Sunday, October 15, 2017
It is no good living life too cautiously. And yet there are times to lay low. One of those times is on the eve of a big journey. Big journeys, to slightly exotic, sort of foreign destinations like, for instance Paris, are enough of tempting fate as it is. There's the flying, the pickpockets, the terrorists, the uneven sidewalks, and, most importantly, the there's things you haven't thought to worry about. Those are the killers. So maybe in the couple of days before departure it pays to appease the gods, keep ones head down, and lay low.
So here at work I have decided to be a model employee. I have decided to tempt no fates. I will simply do my job in the manner of my most isolated and friendless co-workers, head down and with a blunt and tireless vagueness. This is hardest to do during free time, oops, I mean during shelving. No book reading for me! I do not write a blog post up in the stacks. I simply shelve. But, I'll admit, I'm still me, so while I shelved I memorized this blog post, because it's not like I didn't still have blog posts to write. It was a lot of work memorizing this blog post. And even still I mostly got it wrong. For instance I'm pretty sure this post had a super snappy, really good ending. All I remember of it now is "Blah blah blah blah blah blah blah." which is funny, but would be way funnier if remembered the key missing bit.

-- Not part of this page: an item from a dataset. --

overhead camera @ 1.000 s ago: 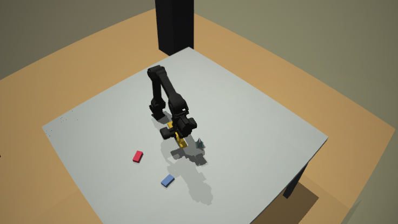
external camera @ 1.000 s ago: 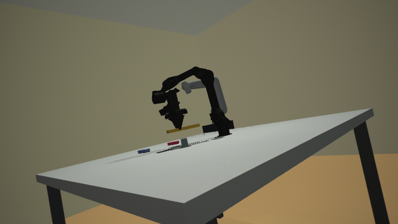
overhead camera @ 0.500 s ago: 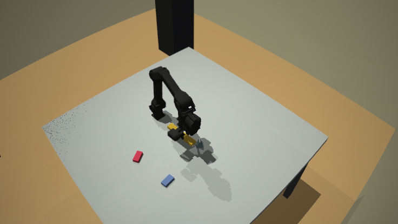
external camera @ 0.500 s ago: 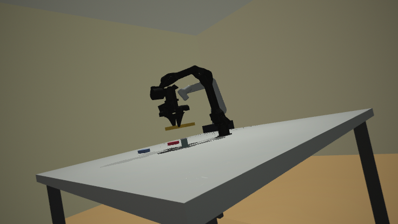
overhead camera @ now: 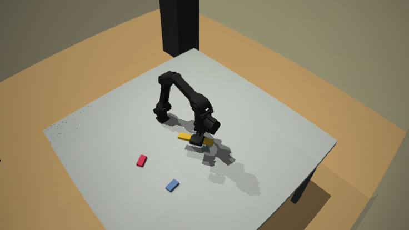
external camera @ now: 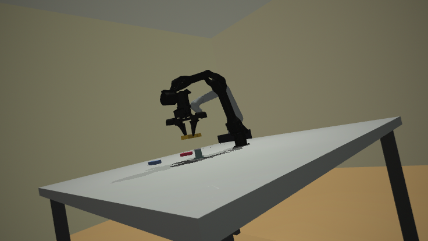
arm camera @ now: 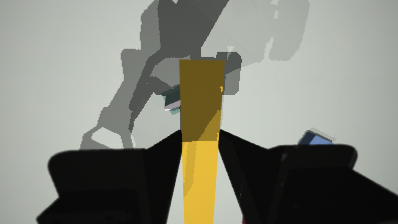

And that's the moral of today's post. We pay a price for living too cautiously, but sometimes that price is worth it. I will fly off to Paris and I won't be worrying about some petty contretemps I ran into with my manager, or some caustic thing I said about a co-worker who might have overheard it and not understood how affectionately it was meant. I will rest in the aura I have cultivated of harmless, inoffensive perfection.
Oops, well, I better get going. I'm fifteen minutes late to replace the people at the front desk.